The Washington PostDemocracy Dies in Darkness

Flow of Central Americans to U.S. surging, expected to exceed 2014 numbers

September 22, 2016 at 7:15 p.m. EDT
Residents walk alongside a higher new metal wall installed by U.S. workers to replace fencing along the border between Juarez, Mexico, and Sunland Park, N.M., on Sept. 12. (Herika Martinez/Agence France-Presse/Getty Images)

The Obama administration's efforts to stem the flow of Central American migrants illegally crossing into the United States have largely failed two years after a border crisis prompted President Obama to order an emergency response.

The number of families and unaccompanied minors arriving in 2016 is on pace to exceed the total in 2014, when U.S. Border Patrol stations were overwhelmed along the Rio Grande Valley in Texas. They are coming primarily from Guatemala, Honduras and El Salvador, an area sometimes called the Northern Triangle.

Vice President Biden is expected to tout progress on strengthening border security and deepening economic ties when he meets Friday with the leaders of the Northern Triangle nations at the Inter-American Development Bank in Washington.

But human rights advocates said the continued influx from the region has demonstrated that the administration’s deterrence policy has misdiagnosed the root causes and failed to adequately address the humanitarian needs.

Overall, 122,132 families and children, mostly from Central America, have been apprehended at the U.S. border with Mexico with a month remaining in fiscal 2016. That compares with a total of 132,259 in fiscal 2014, according to statistics from U.S. Customs and Border Protection. The renewed surge this year comes after a significant drop in 2015.

“Clearly, at this point, the deterrence strategy has failed,” said Kevin Appleby, director of international migration policy at the Center for Migration Studies. “There needs to be a paradigm shift here, with more of a focus on protection and less on the enforcement side. They need to treat this as a real refu­gee crisis. They’ve been in self-denial for a year or two on this issue.”

Unlike the situation in Syria, where millions have been displaced by a devastating civil war, the Obama administration has been reluctant to label the Central American exodus a refu­gee crisis. Under international legal standards, refugees are defined as those who flee government persecution. U.S. officials said the Central American migrants are primarily escaping economic hardship in societies with rampant violence and crime perpetrated by drug cartels and organized gangs.
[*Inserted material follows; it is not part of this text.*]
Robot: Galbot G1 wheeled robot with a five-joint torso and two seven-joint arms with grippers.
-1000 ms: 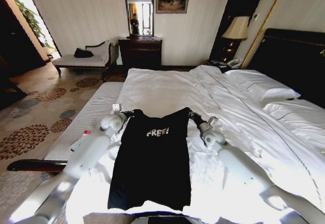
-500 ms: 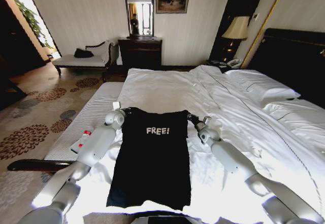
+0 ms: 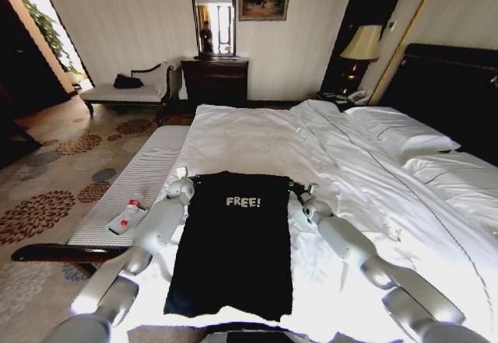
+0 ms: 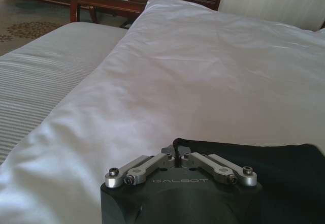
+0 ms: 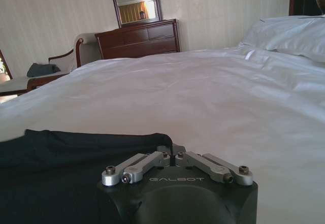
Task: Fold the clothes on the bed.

In the aftermath of the 2014 border crisis, Obama initiated a government-wide response that included additional temporary shelter space and $750 million in economic development aid for the migrants’ home countries. Most of those funds, however, have not been delivered to the region.

Under mounting pressure from advocates, the administration announced plans this summer to expand a State Department program launched in 2014 that allows Central Americans to apply for refugee status in the United States from within their home countries.

The administration also won a commitment from Costa Rica to accept 200 gravely endangered Central American minors while U.S. officials examine their cases.

So far, only a few thousand children have won refugee status under the new programs.

“We are committed to protecting Central Americans at risk and expanding resettlement opportunities in the region,” White House spokesman Peter Boogaard said in a statement. “The steps taken over the past year are another example of the creative solutions being taken across the federal government to make progress on this issue, consistent with existing statutory law, which limits who is admissible and eligible for humanitarian relief. While these efforts will not solve this challenge alone, they are a further example of the United States’ continued commitment.”

But the administration’s central focus has been on deterring Central Americans from attempting what Obama called a dangerous journey north under the guidance of human smugglers. The administration ramped up the number of immigration judges to adjudicate asylum requests and made clear, in advertisements in the Northern Triangle countries, that migrants who lose in court can be returned to their home countries.

Obama and Biden also pressured Mexican President Enrique Peña Nieto to tighten his country’s borders with its southern neighbors and intercept migrants attempting the journey to the United States. In January, as the numbers of Central American migrants surged again, the Department of Homeland Security conducted raids to round up several dozen of those who had outstanding deportation orders.

“The federal government has really tried to push the story in Central America that it’s just criminal gangs and general violence, but the evidence on the ground, if you look at news reports, is that gangs have gained a huge political dimension,” said Bryan S. Johnson, a New York-based immigration lawyer who has represented hundreds of Central Americans in court.

At a special U.N. refu­gee summit this week, Obama announced plans for the United States and 18 other countries to increase the number of refugees they will accept next year from across the world. The president specifically thanked Mexico for “absorbing a great number of refugees from Central America.”

But advocates emphasized that Mexico has deported many and granted refu­gee status to relatively few. In 2015, for example, Mexico granted refu­gee status to 1,013 migrants from the Northern Triangle, including 57 children, while deporting 175,000.

Appleby said the Obama administration’s strategy of enlisting Mexico to block the Central Americans “is part of the things we’re seeing around the world — externalizing the border. Extend the border, but don’t extend the protections.”